1. Although the opiate antagonist naloxone has been shown to affect sympathoadrenomedullary function in some studies, this has not been a uniform finding in all investigations, using different doses of naloxone. We have therefore investigated the actions of saline placebo and increasing bolus doses of intravenous naloxone (25, 100 and 250 μg/kg) on the plasma noradrenaline, adrenaline, adrenocorticotrophin (ACTH) and cortisol responses to a cold-pressor test in six males and two females in a double-blind randomized study. 2. Basal levels of adrenaline did not differ on any of the study occasions: the cold-pressor stimulus produced a significant rise in mean plasma adrenaline to a peak of 0.16 nmol/l, with a peak incremental rise of 0.08 nmol/l.

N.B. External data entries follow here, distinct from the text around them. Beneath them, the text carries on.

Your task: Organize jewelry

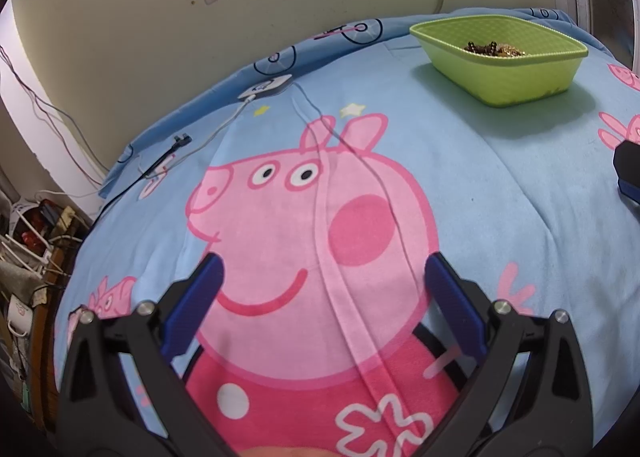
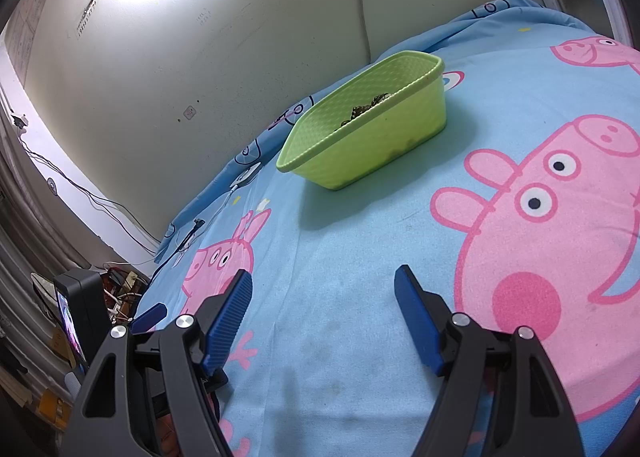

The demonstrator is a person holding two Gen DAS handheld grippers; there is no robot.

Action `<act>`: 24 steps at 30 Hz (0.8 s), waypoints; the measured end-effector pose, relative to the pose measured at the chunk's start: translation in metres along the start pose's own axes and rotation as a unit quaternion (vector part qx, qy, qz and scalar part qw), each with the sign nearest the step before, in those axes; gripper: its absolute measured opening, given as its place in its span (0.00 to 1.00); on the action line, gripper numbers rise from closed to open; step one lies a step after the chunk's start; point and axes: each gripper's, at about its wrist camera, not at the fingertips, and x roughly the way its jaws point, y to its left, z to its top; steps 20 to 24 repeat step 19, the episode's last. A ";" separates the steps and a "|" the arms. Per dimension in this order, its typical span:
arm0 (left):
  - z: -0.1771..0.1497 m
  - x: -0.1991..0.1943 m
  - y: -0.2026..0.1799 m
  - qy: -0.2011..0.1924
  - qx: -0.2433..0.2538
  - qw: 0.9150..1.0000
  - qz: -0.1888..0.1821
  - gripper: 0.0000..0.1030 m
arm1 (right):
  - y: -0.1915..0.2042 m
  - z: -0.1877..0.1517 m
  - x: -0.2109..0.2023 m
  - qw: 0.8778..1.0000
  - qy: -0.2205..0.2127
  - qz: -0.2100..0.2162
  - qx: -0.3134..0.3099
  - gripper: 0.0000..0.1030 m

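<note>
A lime-green plastic basket (image 1: 516, 77) stands on the blue cartoon-pig bedsheet, far right in the left wrist view and upper middle in the right wrist view (image 2: 384, 141). A pile of dark and gold jewelry (image 1: 493, 48) lies inside it, partly hidden by the rim in the right wrist view (image 2: 366, 108). My left gripper (image 1: 323, 271) is open and empty, low over the pink pig print, well short of the basket. My right gripper (image 2: 323, 281) is open and empty over bare blue sheet in front of the basket. Its fingertip (image 1: 627, 173) shows at the right edge of the left wrist view.
A white charger block (image 1: 266, 87) with white and dark cables (image 1: 224, 123) and a small black clip (image 1: 178, 145) lie near the bed's far left edge by the wall. Clutter and wires (image 1: 44, 225) sit on the floor left of the bed. The left gripper's body and screen (image 2: 80, 313) show at lower left.
</note>
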 end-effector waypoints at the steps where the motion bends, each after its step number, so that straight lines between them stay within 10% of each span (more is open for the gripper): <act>1: 0.000 0.000 0.000 0.000 0.000 1.000 0.000 0.94 | 0.000 0.000 0.000 1.000 0.000 0.000 0.000 0.54; 24: 0.026 0.011 0.010 0.009 -0.013 0.998 -0.053 0.94 | 0.034 0.005 0.013 0.993 0.007 -0.082 -0.089 0.60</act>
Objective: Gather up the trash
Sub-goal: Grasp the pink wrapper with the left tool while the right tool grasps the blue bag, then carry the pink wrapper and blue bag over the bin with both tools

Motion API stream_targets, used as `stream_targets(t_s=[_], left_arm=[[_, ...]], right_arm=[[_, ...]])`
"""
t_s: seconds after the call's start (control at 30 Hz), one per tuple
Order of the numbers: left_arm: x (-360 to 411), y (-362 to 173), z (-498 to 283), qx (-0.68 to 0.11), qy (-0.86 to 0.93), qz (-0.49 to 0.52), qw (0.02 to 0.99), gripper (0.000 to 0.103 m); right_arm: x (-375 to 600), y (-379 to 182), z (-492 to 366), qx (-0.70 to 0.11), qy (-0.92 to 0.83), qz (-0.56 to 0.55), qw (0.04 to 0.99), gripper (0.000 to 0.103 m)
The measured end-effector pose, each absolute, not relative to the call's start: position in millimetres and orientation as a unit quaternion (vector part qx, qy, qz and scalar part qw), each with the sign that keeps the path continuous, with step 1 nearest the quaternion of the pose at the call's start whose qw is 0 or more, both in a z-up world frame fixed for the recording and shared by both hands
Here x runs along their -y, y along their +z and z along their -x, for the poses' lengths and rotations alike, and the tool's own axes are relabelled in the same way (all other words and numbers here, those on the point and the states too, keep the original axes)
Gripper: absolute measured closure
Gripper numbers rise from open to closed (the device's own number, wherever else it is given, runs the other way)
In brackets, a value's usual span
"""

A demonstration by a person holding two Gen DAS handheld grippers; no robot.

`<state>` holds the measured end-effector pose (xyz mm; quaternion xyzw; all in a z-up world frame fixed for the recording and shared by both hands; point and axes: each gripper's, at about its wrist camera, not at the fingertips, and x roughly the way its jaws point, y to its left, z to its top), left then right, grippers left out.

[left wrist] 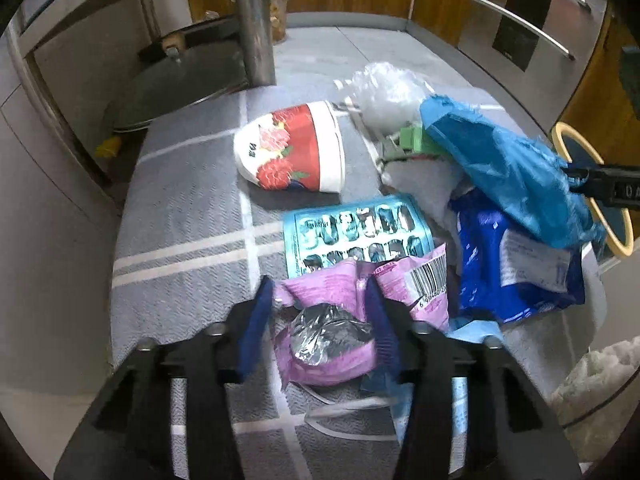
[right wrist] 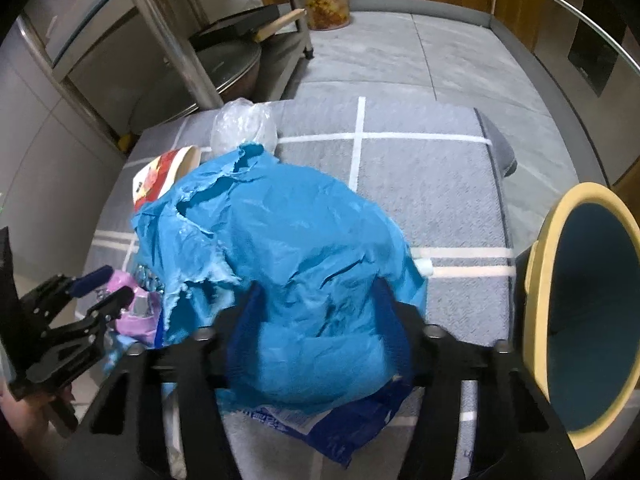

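Trash lies on a grey mat (left wrist: 192, 216). My left gripper (left wrist: 320, 292) stands open around a pink snack wrapper (left wrist: 332, 320) with silver foil inside; its fingers are on either side of it. My right gripper (right wrist: 320, 300) is shut on a crumpled blue plastic bag (right wrist: 288, 248), held above the mat; the bag also shows in the left wrist view (left wrist: 508, 168). A red and white paper cup (left wrist: 296, 148) lies on its side. A teal blister tray (left wrist: 356, 232), a dark blue packet (left wrist: 516, 264) and a clear plastic bag (left wrist: 384, 88) lie nearby.
A bin with a yellow rim (right wrist: 540, 288) and dark blue inside stands at the right edge of the mat. A metal rack leg (left wrist: 256, 20) and a large pot lid (left wrist: 180, 84) are at the back left. A white bag (left wrist: 592, 376) sits at the lower right.
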<state>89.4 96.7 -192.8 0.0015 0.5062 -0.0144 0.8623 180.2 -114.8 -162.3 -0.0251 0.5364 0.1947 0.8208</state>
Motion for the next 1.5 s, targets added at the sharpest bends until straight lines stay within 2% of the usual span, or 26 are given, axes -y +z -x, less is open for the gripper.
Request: stream_targets(t_s=[0.17,0.4,0.7,1.07,1.27,1.37,1.5], left_arm=[[-92,-193,-88,-0.509,-0.024,-0.007,0.861,0.091],[-95,-176,-84,-0.489,-0.019,-0.004,0.872,0.092],[-87,-137,-76,-0.445,-0.011,-0.013,0.895,0.092],[-49,-32,-71,-0.340,-0.049,-0.031,0.938,0.092],[-13,20,-80,-0.295,-0.105,-0.096,0.945,0.092],[3,31,-83,-0.276,-0.123,-0.124,0.945,0.092],[11,28,-93,-0.264,-0.139,-0.076,0.951,0.092]], right_arm=[[109,-156,-177,-0.528,0.208,0.031,0.823,0.075],[112,-137,-175,-0.501,0.218,0.023,0.837,0.085],[124,-101,-168,-0.452,0.226,0.000,0.863,0.085],[149,-61,-161,-0.406,0.211,-0.021,0.889,0.085],[179,-24,-152,-0.381,0.201,-0.027,0.902,0.085],[196,-5,-148,-0.367,0.198,-0.011,0.909,0.085],[220,-5,-147,-0.364,0.174,0.002,0.915,0.085]])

In the presence of the two higher doses of naloxone, the incremental rise in the mean adrenaline level was significantly enhanced, reaching 0.30 nmol/l at 100 μg of naloxone/kg and 0.29 nmol/l at 250 μg of naloxone/kg, with no significant enhancement observed at the lowest dose of naloxone. The rise in plasma noradrenaline, systolic and diastolic blood pressure and pulse rate during the cold-pressor test was not consistently altered by any dose of naloxone, but there was a significant trend for the degree of discomfort to increase with the dose of naloxone. 3. Neither plasma ACTH nor serum cortisol rose in response to the cold-pressor stimulus. Analysis of variance demonstrated a significant naloxone-treatment effect for both ACTH and cortisol, with the 100 μg/kg and 250 μg/kg doses of naloxone leading to a significant rise in mean plasma ACTH not seen at the lowest dose of 25 μg/kg. 4. In a separate study of the effect of naloxone on the clearance of plasma adrenaline, adrenaline was infused on two occasions into eight normal male subjects to a maximum dose of 5 μg/min for 15 min, and blood was sampled at regular intervals during and after termination of the infusion, preceded by 8 mg of naloxone or placebo. After termination of the adrenaline infusion, there was a rapid fall in plasma adrenaline (Λ = −1.9 ± 0.3 min), which was not altered by naloxone (Λ = −1.8 ± 0.3 min). 5. We conclude that the potentiation of the adrenaline response to a cold-pressor test by naloxone is mediated by increased secretion of adrenaline and not by a reduction in its clearance rate, and that this response is of low naloxone sensitivity.